EXERCISE REQUIREMENTS: All of the records should come back exactly as written.

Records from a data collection
= = = = =

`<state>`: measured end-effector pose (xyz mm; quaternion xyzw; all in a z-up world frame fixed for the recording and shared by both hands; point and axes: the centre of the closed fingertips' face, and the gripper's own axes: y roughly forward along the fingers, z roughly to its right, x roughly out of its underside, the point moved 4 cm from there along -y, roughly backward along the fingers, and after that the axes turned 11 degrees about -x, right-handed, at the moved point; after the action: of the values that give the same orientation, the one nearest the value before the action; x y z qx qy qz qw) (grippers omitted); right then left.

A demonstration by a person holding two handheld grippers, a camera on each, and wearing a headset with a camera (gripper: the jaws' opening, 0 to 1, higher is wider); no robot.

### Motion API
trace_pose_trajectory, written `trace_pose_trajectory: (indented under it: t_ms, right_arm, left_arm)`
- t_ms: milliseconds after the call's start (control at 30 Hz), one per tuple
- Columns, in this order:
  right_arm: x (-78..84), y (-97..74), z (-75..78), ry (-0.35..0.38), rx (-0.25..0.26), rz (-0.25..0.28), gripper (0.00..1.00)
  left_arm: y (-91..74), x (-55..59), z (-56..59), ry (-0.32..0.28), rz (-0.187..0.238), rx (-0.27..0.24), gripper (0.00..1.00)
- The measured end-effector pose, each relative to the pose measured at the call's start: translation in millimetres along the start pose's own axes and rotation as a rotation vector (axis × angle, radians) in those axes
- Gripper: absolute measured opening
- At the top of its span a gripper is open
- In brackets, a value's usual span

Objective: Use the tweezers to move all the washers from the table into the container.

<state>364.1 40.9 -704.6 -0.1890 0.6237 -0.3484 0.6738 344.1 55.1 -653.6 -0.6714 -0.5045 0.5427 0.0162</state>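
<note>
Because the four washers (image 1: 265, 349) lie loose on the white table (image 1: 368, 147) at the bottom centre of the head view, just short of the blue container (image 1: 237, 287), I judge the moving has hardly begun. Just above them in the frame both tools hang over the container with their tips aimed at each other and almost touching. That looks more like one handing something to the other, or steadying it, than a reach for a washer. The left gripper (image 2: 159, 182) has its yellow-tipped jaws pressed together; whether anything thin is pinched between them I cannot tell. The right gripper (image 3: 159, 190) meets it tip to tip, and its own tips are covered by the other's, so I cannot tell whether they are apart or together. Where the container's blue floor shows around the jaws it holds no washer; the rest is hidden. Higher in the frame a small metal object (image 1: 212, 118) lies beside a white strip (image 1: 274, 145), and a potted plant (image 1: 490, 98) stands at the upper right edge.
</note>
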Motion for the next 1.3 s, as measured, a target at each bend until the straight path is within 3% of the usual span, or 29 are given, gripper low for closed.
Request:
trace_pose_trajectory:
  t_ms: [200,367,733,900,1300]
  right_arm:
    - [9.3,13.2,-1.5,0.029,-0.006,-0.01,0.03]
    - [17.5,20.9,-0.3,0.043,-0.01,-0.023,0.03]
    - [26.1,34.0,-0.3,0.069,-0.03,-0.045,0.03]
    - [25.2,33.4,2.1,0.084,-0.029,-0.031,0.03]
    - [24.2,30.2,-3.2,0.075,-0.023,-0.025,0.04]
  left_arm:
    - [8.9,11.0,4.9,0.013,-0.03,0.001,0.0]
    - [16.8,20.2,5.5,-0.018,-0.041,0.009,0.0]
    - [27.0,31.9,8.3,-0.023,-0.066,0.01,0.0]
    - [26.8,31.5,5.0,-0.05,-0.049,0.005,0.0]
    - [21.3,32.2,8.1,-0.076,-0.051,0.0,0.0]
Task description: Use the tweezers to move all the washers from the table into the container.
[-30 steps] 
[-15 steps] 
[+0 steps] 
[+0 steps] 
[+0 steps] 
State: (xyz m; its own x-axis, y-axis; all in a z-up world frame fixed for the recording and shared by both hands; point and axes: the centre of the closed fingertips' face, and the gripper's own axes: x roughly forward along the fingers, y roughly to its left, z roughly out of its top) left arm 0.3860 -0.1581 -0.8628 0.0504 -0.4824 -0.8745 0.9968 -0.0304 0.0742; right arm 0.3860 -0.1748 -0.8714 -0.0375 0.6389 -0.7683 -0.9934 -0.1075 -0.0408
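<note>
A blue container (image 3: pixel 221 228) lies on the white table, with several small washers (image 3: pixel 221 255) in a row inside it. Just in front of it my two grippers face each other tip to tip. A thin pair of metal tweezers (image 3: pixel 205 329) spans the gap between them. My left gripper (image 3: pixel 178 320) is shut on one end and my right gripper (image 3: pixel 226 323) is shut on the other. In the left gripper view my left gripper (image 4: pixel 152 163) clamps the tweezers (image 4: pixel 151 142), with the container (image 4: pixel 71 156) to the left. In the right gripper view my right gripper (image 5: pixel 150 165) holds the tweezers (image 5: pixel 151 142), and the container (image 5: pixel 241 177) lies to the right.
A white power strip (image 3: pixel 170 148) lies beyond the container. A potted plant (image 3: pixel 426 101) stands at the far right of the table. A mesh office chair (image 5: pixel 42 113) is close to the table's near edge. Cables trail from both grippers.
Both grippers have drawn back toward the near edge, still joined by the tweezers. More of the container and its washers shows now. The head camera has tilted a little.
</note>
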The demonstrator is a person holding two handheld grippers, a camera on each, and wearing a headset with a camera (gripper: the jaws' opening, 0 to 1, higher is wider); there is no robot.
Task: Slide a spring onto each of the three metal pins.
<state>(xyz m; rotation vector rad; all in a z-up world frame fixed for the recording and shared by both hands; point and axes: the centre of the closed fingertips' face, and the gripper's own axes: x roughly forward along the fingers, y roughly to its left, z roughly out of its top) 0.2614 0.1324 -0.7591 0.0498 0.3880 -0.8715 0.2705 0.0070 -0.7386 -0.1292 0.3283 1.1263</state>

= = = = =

EXERCISE RESULT:
`<state>`: measured end-effector pose (xyz mm; quaternion xyzw; all in a z-up world frame fixed for the recording and shared by both hands; point and axes: the centre of the closed fingertips' face, and the gripper's own axes: y roughly forward along the fingers, z roughly to its right, x roughly out of its underside, the point moved 4 cm from there along -y, roughly backward along the fingers, and after that the axes turned 11 degrees about -x, right-handed, at the moved point; after the action: of the values that give the same orientation, the one nearest the value before the action; x y z qx qy qz qw) (grippers omitted); right then left.

A demonstration by a person holding two handheld grippers, a camera on each, and wearing a headset with a camera (gripper: the jaws' opening, 0 to 1, higher is wider); no robot.

### Motion API
trace_pose_trajectory, written `trace_pose_trajectory: (indented under it: t_ms, right_arm, left_arm)`
- t_ms: milliseconds after the call's start (control at 30 Hz), one per tuple
- Columns, in this order:
  right_arm: x (-78..84), y (-97..74), z (-75..78), ry (-0.35..0.38), rx (-0.25..0.26), rz (-0.25..0.28), gripper (0.00..1.00)
  left_arm: y (-91..74), x (-55..59), z (-56..59), ry (-0.32..0.28), rz (-0.187..0.238), rx (-0.27..0.24), gripper (0.00..1.00)
- The measured end-effector pose, each relative to the pose measured at the call's start: translation in millimetres along the start pose's own axes and rotation as a rotation vector (axis × angle, radians) in those axes
- Gripper: absolute measured opening
- At the top of its span a gripper is open
- In brackets, a value's usual span

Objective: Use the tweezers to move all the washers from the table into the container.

<state>364.1 40.9 -704.6 -0.1890 0.6237 -0.3484 0.6738 344.1 55.1 -653.6 -0.6714 -0.5045 0.5427 0.0162</state>
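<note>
Because the four washers (image 1: 265, 349) lie loose on the white table (image 1: 368, 147) at the bottom centre of the head view, just short of the blue container (image 1: 237, 287), I judge the moving has hardly begun. Just above them in the frame both tools hang over the container with their tips aimed at each other and almost touching. That looks more like one handing something to the other, or steadying it, than a reach for a washer. The left gripper (image 2: 159, 182) has its yellow-tipped jaws pressed together; whether anything thin is pinched between them I cannot tell. The right gripper (image 3: 159, 190) meets it tip to tip, and its own tips are covered by the other's, so I cannot tell whether they are apart or together. Where the container's blue floor shows around the jaws it holds no washer; the rest is hidden. Higher in the frame a small metal object (image 1: 212, 118) lies beside a white strip (image 1: 274, 145), and a potted plant (image 1: 490, 98) stands at the upper right edge.
</note>
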Motion for the next 1.3 s, as measured, a target at each bend until the straight path is within 3% of the usual span, or 29 are given, gripper low for closed.
Request:
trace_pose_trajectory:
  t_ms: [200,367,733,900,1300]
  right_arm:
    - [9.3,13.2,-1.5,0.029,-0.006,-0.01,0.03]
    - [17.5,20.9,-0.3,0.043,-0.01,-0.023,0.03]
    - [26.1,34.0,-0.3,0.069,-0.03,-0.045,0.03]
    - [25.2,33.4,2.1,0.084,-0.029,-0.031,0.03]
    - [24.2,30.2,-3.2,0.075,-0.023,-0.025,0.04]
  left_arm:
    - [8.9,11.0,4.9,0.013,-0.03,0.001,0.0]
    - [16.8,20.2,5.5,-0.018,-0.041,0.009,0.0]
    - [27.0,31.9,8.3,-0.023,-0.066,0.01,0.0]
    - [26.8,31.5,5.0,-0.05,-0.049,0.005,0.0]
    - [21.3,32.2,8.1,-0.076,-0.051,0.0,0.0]
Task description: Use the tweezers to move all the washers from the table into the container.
[-30 steps] 
[-15 steps] 
[+0 steps] 
[+0 steps] 
[+0 steps] 
State: (xyz m; its own x-axis, y-axis; all in a z-up world frame fixed for the recording and shared by both hands; point and axes: the centre of the closed fingertips' face, and the gripper's own axes: x roughly forward along the fingers, y roughly to its left, z roughly out of its top) left arm 0.3860 -0.1581 -0.8628 0.0504 -0.4824 -0.8745 0.9968 -0.0304 0.0742; right arm 0.3860 -0.1748 -0.8714 -0.0375 0.6389 -0.7683 -0.9934 -0.1075 -0.0408
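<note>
A blue container (image 3: pixel 221 228) lies on the white table, with several small washers (image 3: pixel 221 255) in a row inside it. Just in front of it my two grippers face each other tip to tip. A thin pair of metal tweezers (image 3: pixel 205 329) spans the gap between them. My left gripper (image 3: pixel 178 320) is shut on one end and my right gripper (image 3: pixel 226 323) is shut on the other. In the left gripper view my left gripper (image 4: pixel 152 163) clamps the tweezers (image 4: pixel 151 142), with the container (image 4: pixel 71 156) to the left. In the right gripper view my right gripper (image 5: pixel 150 165) holds the tweezers (image 5: pixel 151 142), and the container (image 5: pixel 241 177) lies to the right.
A white power strip (image 3: pixel 170 148) lies beyond the container. A potted plant (image 3: pixel 426 101) stands at the far right of the table. A mesh office chair (image 5: pixel 42 113) is close to the table's near edge. Cables trail from both grippers.
Both grippers have drawn back toward the near edge, still joined by the tweezers. More of the container and its washers shows now. The head camera has tilted a little.
</note>
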The demonstrator is a person holding two handheld grippers, a camera on each, and wearing a headset with a camera (gripper: the jaws' opening, 0 to 1, higher is wider); there is no robot.
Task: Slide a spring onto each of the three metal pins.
<state>(xyz m; rotation vector rad; all in a z-up world frame fixed for the recording and shared by both hands; point and axes: the centre of the closed fingertips' face, and the gripper's own axes: x roughly forward along the fingers, y roughly to its left, z roughly out of its top) 0.2614 0.1324 -0.7591 0.0498 0.3880 -0.8715 0.2705 0.0070 -0.7386 -0.1292 0.3283 1.1263</state>

There is nothing else to add to the answer.